When it comes to making your decision of wiring up vs. upgrading Wi-Fi, remember to factor in the cost of upgrading the Wi-Fi on the three client machines. For example, if you decide to fully modernize to 1300Mbps 802.11ac (3 spatial streams, 80MHz-wide channels), you're probably looking at $180 for the AP, $100 for something like an ASUS PCE-AC66 for each desktop, and $70 for an ASUS USB-AC56 for each laptop (and the USB dongles only do the 2-spatial-stream, 867Mbps flavor of 802.11ac).
So for going to 802.11ac Wi-Fi you're talking $300-500 for the potential of getting in the 40-90MiB/sec range for your CIFS-based file transfers.
Going to gigabit Ethernet would give you the potential of a steady 100MiB/sec (that estimate already accounts for CIFS overhead), but your fileserver might not be fast enough to keep up with that.
Note also that gigabit Ethernet requires that the switch and the PCs' NICs be gigabit-capable, in addition to your Ethernet cables being Cat5 or better.
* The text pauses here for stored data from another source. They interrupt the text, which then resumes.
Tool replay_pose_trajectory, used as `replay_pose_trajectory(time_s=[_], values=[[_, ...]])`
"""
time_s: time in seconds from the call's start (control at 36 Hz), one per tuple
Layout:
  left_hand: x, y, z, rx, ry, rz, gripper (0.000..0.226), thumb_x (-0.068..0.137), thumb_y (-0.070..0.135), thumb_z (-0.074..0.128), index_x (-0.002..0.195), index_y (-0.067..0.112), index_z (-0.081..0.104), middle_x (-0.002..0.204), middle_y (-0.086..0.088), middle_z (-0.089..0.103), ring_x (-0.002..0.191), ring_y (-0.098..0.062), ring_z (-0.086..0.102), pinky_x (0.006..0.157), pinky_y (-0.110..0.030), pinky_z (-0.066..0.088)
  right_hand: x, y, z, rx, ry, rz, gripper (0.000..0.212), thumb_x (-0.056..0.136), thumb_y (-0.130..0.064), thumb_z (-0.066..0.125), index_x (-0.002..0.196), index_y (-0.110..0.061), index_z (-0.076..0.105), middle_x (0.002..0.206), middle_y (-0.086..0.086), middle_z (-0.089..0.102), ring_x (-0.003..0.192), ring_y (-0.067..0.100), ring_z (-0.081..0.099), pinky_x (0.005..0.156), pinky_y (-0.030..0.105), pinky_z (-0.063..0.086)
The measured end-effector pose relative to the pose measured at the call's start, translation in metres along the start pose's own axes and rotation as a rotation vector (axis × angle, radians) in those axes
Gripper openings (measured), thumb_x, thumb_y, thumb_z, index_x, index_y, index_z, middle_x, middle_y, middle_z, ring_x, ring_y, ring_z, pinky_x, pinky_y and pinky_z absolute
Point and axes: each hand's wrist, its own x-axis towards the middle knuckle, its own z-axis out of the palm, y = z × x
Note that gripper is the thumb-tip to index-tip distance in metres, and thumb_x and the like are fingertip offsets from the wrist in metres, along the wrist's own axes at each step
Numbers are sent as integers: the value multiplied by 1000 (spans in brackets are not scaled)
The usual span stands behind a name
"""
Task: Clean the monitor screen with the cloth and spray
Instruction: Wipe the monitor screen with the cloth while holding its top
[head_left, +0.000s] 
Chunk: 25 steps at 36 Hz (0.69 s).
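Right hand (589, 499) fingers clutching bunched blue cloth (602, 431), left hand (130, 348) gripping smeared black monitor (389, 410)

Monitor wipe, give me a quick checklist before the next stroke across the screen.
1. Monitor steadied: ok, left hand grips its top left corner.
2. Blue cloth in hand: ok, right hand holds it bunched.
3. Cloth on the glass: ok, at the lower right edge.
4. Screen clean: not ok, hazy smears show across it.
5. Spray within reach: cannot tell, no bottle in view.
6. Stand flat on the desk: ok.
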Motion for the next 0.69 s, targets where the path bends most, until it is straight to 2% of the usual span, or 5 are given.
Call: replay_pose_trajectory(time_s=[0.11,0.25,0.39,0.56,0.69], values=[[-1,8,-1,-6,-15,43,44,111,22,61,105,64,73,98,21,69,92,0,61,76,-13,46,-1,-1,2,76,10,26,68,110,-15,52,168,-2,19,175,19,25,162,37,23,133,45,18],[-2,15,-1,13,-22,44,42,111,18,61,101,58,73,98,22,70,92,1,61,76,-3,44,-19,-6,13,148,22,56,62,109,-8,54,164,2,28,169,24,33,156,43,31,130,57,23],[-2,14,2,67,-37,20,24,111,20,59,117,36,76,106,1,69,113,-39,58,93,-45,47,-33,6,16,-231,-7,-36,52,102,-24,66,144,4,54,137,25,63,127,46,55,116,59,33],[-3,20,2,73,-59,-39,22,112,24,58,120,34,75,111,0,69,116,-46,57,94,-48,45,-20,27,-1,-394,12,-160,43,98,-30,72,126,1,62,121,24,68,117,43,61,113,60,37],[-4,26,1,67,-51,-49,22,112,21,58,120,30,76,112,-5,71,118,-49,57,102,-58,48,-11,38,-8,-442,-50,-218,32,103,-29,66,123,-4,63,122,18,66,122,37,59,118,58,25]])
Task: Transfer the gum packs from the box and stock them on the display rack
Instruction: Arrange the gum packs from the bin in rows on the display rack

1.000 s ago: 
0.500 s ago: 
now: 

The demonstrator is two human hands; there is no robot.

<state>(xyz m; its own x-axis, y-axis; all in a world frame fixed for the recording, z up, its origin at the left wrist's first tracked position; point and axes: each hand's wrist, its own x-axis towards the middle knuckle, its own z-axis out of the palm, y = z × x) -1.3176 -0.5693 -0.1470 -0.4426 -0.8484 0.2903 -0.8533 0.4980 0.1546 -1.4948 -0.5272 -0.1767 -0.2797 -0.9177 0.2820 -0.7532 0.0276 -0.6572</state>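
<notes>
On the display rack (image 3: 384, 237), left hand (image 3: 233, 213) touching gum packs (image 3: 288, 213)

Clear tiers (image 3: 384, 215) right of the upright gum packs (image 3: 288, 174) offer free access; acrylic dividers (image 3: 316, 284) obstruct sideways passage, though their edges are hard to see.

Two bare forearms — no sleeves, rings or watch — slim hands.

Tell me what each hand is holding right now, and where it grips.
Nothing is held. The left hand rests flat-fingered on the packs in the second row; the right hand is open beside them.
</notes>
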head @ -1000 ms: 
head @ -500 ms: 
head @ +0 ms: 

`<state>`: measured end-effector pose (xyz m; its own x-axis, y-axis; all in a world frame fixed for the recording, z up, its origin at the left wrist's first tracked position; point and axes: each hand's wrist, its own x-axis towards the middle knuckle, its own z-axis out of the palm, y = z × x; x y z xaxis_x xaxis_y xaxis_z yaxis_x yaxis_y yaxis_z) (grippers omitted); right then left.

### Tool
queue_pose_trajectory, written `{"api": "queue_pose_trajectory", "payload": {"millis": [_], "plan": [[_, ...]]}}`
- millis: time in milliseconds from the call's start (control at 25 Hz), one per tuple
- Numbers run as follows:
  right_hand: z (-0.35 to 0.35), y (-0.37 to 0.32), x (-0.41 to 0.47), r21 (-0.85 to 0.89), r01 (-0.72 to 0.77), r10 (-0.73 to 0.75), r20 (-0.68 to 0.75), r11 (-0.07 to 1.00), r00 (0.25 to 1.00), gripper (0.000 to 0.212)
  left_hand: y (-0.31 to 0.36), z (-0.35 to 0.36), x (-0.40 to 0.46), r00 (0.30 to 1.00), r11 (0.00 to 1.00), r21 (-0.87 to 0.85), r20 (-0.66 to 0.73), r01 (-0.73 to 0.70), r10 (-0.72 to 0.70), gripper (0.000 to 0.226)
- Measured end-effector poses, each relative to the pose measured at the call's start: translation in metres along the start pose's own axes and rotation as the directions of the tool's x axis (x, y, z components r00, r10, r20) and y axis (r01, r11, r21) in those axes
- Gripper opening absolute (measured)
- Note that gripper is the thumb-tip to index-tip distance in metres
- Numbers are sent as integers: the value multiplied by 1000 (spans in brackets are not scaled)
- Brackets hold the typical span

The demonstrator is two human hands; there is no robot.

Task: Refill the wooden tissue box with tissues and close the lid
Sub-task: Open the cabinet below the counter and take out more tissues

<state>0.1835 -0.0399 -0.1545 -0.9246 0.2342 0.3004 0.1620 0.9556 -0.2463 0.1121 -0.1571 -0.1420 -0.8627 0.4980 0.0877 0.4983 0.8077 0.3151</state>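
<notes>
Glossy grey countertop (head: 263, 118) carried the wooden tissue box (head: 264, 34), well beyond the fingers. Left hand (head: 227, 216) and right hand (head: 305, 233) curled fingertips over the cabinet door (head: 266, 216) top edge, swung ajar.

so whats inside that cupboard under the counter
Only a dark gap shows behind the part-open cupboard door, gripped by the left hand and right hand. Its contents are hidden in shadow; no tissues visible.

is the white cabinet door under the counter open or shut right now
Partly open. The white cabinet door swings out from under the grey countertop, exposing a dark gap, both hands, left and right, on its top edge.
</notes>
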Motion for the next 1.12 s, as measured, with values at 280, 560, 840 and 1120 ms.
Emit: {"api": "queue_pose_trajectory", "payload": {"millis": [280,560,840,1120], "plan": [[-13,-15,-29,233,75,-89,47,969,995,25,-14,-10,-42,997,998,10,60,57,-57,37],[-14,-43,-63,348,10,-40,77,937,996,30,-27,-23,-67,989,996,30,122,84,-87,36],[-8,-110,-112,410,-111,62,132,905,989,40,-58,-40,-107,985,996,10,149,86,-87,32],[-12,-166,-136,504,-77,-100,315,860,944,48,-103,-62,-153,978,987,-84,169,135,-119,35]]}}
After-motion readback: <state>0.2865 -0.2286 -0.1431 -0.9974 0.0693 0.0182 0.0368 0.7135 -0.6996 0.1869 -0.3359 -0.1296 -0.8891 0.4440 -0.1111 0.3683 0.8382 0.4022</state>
It doesn't matter if you have Cat6 cable if your equipment only knows how to send and receive 100Mbit signals over it.
For me, the decision would come down to how mobile I want the Windows 7 boxes to be. If they're desktops, or if they're laptops that never move from their desks, I'd probably take the expense of wiring properly, to have guaranteed bandwidth without all the potential range/signal/noise hassles of Wi-Fi. But if one or more of them are laptops that people actually like to move around with, I'd probably go for modern 802.11ac.
Best Answer
It depends on the Wi-Fi hardware for both the router and your device; assuming 802.11ac, you'll need to check: four streams, optional channel bonding, etc., lots of things that are generally hidden under the marketing umbrella of "802.11ac". (The RT-AC66R you linked also mentioned that devices need to be joined on both 2.4 GHz and 5 GHz bands.)
Another thing that makes a significant difference is wireless interference: are there other networks sharing the same channels? If you have 9 other wireless clients, they may be consuming timeslices + bandwidth; did you turn them off before doing bandwidth tests?